A rather painful ER shift. I had to call some surgical consultants, and they were less than thrilled, to put it mildly. My colleagues acted as though the fact that I am a surgeon ought to prevent me from calling other surgeons into the ER. On the other hand, when I tried to make a surgical assessment of a patient and act on it (giving pain meds to someone whose pain I thought was clear enough to warrant an immediate surgical consultation, but who then became pretty comfortable by the time they got to the ER), they weren’t happy with that either. So I’m just a little bitter with the guys who I thought were my friends for getting so uptight on me. I tried to play it as some ribbing back and forth, but they wanted to take it farther than that. This is the first time that I’ve really felt I’m not able to play the men’s game by their rules. I guess I just need to stop thinking about this in personal terms.
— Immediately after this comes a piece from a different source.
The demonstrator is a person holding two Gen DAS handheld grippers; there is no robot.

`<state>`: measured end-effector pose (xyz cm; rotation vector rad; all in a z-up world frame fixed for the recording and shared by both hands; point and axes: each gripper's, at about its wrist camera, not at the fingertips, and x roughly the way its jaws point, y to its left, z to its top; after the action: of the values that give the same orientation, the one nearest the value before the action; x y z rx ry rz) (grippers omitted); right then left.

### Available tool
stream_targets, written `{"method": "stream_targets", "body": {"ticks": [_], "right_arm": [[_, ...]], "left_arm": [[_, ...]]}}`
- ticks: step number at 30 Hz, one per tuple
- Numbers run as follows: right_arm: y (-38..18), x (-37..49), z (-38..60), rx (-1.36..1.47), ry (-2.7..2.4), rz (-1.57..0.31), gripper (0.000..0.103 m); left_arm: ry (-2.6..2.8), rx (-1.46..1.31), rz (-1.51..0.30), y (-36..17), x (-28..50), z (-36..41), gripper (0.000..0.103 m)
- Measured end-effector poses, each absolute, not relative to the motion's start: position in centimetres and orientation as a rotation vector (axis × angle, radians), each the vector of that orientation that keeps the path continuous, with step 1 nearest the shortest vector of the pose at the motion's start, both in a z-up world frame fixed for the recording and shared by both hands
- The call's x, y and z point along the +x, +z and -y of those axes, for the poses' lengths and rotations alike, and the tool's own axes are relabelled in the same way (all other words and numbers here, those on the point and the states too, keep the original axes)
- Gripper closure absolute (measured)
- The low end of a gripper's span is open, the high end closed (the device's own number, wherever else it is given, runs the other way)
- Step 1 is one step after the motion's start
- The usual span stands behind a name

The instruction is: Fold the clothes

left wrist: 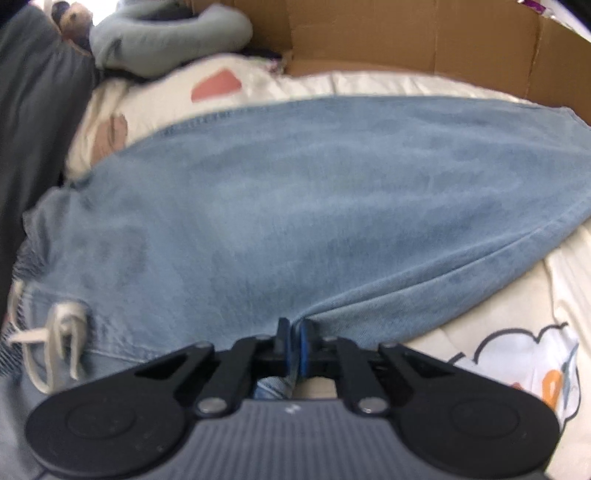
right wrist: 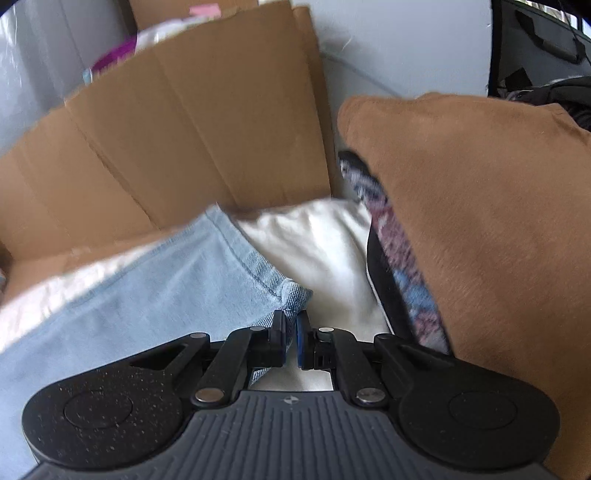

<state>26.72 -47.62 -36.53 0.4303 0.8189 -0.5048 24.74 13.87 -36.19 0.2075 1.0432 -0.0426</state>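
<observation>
A pair of light blue jeans (left wrist: 314,206) is spread across a cream printed bedsheet (left wrist: 517,332), and in the left wrist view it fills the field from nine o'clock to three o'clock directly ahead of the left gripper (left wrist: 293,341). The near edge of the denim is drawn into a small peak at the gripper's tips, where the fabric is pinched between the blue pads (left wrist: 304,343), which are pressed nearly together with only the cloth between them. A white drawstring (left wrist: 62,343) is seen hanging from the waistband at about eight o'clock of that view. Beyond the jeans, at twelve to one o'clock, a brown cardboard box (left wrist: 424,40) is stood, and a grey cushion (left wrist: 166,33) is seen at eleven o'clock; the whole view is softened by blur. In the right wrist view the jeans (right wrist: 147,295) are seen from nine o'clock in towards the centre, and a stitched hem corner (right wrist: 293,295) is gripped at twelve o'clock of the right gripper (right wrist: 290,341), whose fingers are closed on the denim with a narrow slit left between the pads. The sheet (right wrist: 325,243) is shown just beyond the hem at one o'clock, a brown pillow (right wrist: 498,221) is lodged at two to four o'clock with a patterned cloth (right wrist: 402,258) under its edge, and the box flaps (right wrist: 166,147) are raised at ten to twelve o'clock.
</observation>
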Motion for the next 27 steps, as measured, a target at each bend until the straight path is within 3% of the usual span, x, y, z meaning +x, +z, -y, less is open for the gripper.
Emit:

As for the clinical question, I’d welcome opinions on the subject of giving pain medications in the ER before the surgeon evaluates the patient. It serves me right, actually, because a few months back I gave another ER resident a hard time (jokingly, I thought) for doing the same thing, and he fiercely quoted me some literature articles (such as this one) decrying such an inhumane practice. I think perhaps one might avoid inflicting too much suffering on patients by distinguishing between community practice, where it might be an hour or two before a surgeon gets in to the ER, and academic practice, where the surgery residents make it a point of pride to evaluate any consult within ten or fifteen minutes.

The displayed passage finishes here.